So, first thing - everyone I've seen who tried to replicate this was using their meter in INCIDENT mode - but this is a luminance calculation, so it should be a reflective reading. So, I put the Lumigrid on my Sekonic L-398, which measures in cd/ft^2 and took a reading. When you use the lumigrid, you don't use the High Slide, but you take your reading off of the red H indicator per Sekonic's instructions. When I took the reading like that and plugged it into the Exposure Formula, my calculated exposure was within 1/3 of a stop of the reading on the meter once I spun the dial to the H indicator.
It was a quick and dirty test and I'll do more later to make sure it works, but I think I've solved it.
Oh yeah - hi! I'm a long-time lurker and this is my first post...

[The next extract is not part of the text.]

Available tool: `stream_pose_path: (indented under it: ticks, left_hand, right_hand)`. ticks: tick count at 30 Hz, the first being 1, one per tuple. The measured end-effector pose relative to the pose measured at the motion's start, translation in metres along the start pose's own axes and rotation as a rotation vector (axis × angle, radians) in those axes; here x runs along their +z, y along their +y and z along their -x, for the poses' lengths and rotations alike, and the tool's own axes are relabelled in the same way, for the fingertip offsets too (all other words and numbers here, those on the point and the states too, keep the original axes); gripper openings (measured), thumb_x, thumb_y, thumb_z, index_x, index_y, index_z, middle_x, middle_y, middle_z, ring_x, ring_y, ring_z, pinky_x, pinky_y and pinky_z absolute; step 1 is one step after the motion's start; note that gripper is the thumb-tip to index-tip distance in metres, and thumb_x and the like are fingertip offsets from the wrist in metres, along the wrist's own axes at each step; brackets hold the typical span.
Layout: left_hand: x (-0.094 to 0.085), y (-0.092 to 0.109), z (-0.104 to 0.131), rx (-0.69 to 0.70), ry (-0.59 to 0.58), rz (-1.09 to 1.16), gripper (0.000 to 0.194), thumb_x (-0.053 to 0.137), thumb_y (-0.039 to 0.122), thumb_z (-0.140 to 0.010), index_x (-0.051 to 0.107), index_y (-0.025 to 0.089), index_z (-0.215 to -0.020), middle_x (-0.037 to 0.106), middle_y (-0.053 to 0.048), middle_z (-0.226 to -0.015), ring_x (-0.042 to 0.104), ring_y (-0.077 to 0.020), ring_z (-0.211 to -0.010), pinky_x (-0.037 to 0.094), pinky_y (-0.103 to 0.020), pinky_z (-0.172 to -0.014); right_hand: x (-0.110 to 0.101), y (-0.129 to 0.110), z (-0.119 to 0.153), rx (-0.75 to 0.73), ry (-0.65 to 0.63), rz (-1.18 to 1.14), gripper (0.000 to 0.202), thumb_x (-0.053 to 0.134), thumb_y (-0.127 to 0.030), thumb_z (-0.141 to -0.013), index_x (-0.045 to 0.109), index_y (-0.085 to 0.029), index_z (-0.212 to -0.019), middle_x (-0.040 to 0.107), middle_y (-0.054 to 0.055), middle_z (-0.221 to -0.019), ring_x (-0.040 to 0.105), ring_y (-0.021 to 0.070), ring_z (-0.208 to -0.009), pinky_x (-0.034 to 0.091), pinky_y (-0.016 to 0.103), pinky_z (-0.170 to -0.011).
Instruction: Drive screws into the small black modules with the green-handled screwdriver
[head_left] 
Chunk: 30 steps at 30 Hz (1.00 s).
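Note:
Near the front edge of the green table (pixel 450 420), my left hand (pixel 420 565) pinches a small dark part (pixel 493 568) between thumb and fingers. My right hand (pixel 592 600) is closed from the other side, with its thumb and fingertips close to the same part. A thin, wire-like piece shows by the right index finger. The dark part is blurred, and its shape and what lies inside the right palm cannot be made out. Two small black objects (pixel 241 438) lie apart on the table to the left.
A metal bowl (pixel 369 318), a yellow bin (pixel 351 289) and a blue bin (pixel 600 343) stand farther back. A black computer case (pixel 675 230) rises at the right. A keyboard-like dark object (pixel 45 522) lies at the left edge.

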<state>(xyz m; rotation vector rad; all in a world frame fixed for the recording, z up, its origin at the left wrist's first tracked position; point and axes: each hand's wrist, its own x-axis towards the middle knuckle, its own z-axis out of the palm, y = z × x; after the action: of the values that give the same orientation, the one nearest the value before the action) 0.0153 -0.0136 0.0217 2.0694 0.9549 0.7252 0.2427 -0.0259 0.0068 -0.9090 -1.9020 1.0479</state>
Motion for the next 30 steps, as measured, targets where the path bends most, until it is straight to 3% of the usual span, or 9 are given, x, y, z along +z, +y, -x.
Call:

If anyone tries this and it turns out I'm wrong, please respond - I don't see a big need for this EXCEPT for one: if my light is changing fast and I can save time by not spinning my meter's calc dial and interpreting it, I can just look at the Incident reading directly off my dial in cd/ft^2 and I know my shutter speed at my key stop, so I can make faster adaptations to changing luminance.
Yeah, I'll probably never use it but it'll be nice if I can just say I honestly understand what Ansel was saying in that chapter of his book. I've seen a lot of posts about the Exposure Formula and it always peters out into "it's useless anyway, just read your mete!" and "I guess old meters just worked differently back then."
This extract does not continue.